My planned c-section was scheduled for 1/15/18 (MLK Jr Day) and I honestly never thought I'd reach it. I just felt like twins are born early, I was feeling big and waddling everywhere - it was going to happen before we even got out of December. I could no longer fit into normal shoes or most of my maternity work clothes, so I had asked to work from home from 12/18 - on. Well, guess what? Made it to 1/15!! The section was scheduled for 9:30am and they wanted us there 2 hrs beforehand. I had had my bag mostly packed for a couple of weeks in case they did come early so that was easy to finish up. We were in no hurry in the morning - I couldn't eat or drink since midnight the night before and my husband just had coffee, I think. 

As we were on our way to the hospital, I just kept thinking about how this would be the last trip as a pair. The next time we drove this route, we'd have our family of 4. :)

When we got to the hospital, we went up to Labor & Delivery and walked right in and were escorted to our room. We were greeted by the team of nurses that would be taking care of us that morning - Maunya, Laura and another (maybe Patty). Maunya handed me a johnny and a bag and said to go get changed, then they'd get the monitors on me to check everything and prep for the surgery. WOAH, this was fast! When the monitors were put on me, my BP was pretty high. I said 'yeah, I'm a little nervous!' 
It wasn't a long wait to head into surgery. Everything was ready early so we headed in around 8:15/8:30. I went in by myself first so they could do the spinal. I sat up on the table and turned towards Maunya, who was my #1 for the day next to DH. She held my hand and let me put my head into her shoulder while they administered the spinal. I was most nervous about this part b/c I typically have to watch the needles going into me and this I couldn't see. And then to be injecting into my spinal cord on top of that - just sounds dicey! The anesthesiologists were commenting on how my back was swelling and Maunya stated that this was probably the perfect day to have the boys, with my BP going up and swelling starting everywhere. I agreed, but I think both of those were caused by my nerves. I was simply jittering!
Maunya just spoke softly and kindly to me, reminding me that we've been through SO MUCH to get our babies, and they were only minutes away from being with us in the flesh. Just this last little bit and we'd hold them in our arms. I'm tearing up remembering!

After the spinal was done, it didn't take long for my toes and feet to start to tingle, so I laid down. Only a few minutes later were they able to run an ice cube up my side and I couldn't feel it. Someone was pinching me too and I couldn't feel that so we were ready to go! They escorted DH into the room and sat him next to my head. They got some music going and the anesthesiologist nurse (AN) got to her station right above my head. All docs and nurse teams were ready to go - one for each baby! Dr Albushies lead the charge with Dr LeClair and they started to work after saying their hellos! The AN kept softly walking me through everything - I was going to hear 'incision' and 'uteran incision' and such and that's just them calling out the steps they are doing. Then I was going to feel lots of pressure on my mid-section as they worked the babies out. She said it was going to be like a tube of toothpaste being squirted - they apply pressure at the top and kinda squeeze the babies out downward. 

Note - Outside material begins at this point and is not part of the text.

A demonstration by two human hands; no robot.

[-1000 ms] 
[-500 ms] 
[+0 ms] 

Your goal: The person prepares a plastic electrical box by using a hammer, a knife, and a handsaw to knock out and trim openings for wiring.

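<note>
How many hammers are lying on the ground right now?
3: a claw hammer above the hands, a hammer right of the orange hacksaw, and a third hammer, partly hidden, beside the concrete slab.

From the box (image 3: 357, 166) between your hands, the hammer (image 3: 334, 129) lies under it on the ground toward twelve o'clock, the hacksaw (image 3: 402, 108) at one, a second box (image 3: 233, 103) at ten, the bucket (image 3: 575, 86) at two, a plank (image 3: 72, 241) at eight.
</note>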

Baby A was first, of course, and I hear cute little Dr Albushies ask, 'What is baby A's name?' and we said 'Timothy!'. There was a pause and we hear her say 'Happy birthday, Timothy!!!' so I knew he was out! He was handed off to a team and they worked on him b/c he didn't immediately cry out. They sucked the fluids out of him and we finally heard him. Only a minute later, we said Baby B's name and we hear 'Happy birthday, Malcolm!!' and we heard his cry immediately! I was tearing up. They were able to lay him on me after a quick check but were still working on Mr. Timothy to pinken him up. Malcolm got all bundled up and was handed to DH and they asked if he wanted to hold Timothy at the same time. He was very nervous so he declined, but he went to see him. Our boys were here and they were big and healthy - Timothy weighed 7.05 and was 20" long, and Malcolm was 6.03 and was 19" long. BIG BOYS for twins!! I can't believe I had 13.5lbs of baby in me! Everyone in the room was commenting and congratulating me for carrying them to full term and making big babies! :)

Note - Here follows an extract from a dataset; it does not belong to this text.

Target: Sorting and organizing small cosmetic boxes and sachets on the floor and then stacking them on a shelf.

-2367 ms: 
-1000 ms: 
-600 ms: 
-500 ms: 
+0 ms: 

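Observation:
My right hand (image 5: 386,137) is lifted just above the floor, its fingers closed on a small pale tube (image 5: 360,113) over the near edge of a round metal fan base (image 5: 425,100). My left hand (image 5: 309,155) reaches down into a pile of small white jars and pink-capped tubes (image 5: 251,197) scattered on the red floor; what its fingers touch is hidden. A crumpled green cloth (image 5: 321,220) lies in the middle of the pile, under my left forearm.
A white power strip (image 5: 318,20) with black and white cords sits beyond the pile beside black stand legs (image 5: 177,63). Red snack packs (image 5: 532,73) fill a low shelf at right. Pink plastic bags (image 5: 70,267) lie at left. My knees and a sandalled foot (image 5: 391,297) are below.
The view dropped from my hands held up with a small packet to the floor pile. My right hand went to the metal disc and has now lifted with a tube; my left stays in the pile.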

While all of this is going on, my uterus decided to be lazy and not contract fast enough on its own. I started to lose blood when the contractions were not happening and I lost 1/2 of my body's blood. The doctors were working hard on me, the teams were somewhat ready for this to happen. I had to have a blood transfusion - 4 bags - and all the fluids in the world, it felt like. The docs had to manually contract my uterus to get it to stop flowing blood. DH and the boys were brought to our room while the teams continued to work on me. I could hear the AN saying that my vitals were all rock solid, though, so I wasn't terribly worried. With all of the fluids they were pushing into me, I kinda went into my own little corner of my mind and just stayed there silently while people worked on me. I then got the shakes, which should really be called the violent tremors. I was shaking myself off the table, it felt like. They put what's called a Bear Hug on me - a plastic encasement where they stuck a tube of hot blowing air into and warmed me up. That helped but I was still shivering something fierce. I think I stayed that way for about an hour - I was SO physically tired from that afterwards. 


The docs were able to stop the bleeding and get me sewn up and transferred back to my room finally around 11:30am I think. In there waiting was the nursing team, and all 3 of my men. They placed the babies on me to get skin to skin finally and I have one of my most favorite pictures. I could not believe the hair they both had! Hello heartburn causers! :haha: They were the sweetest things I had ever seen and it was surreal to see them in the flesh after having felt them moving around so much in me for months now.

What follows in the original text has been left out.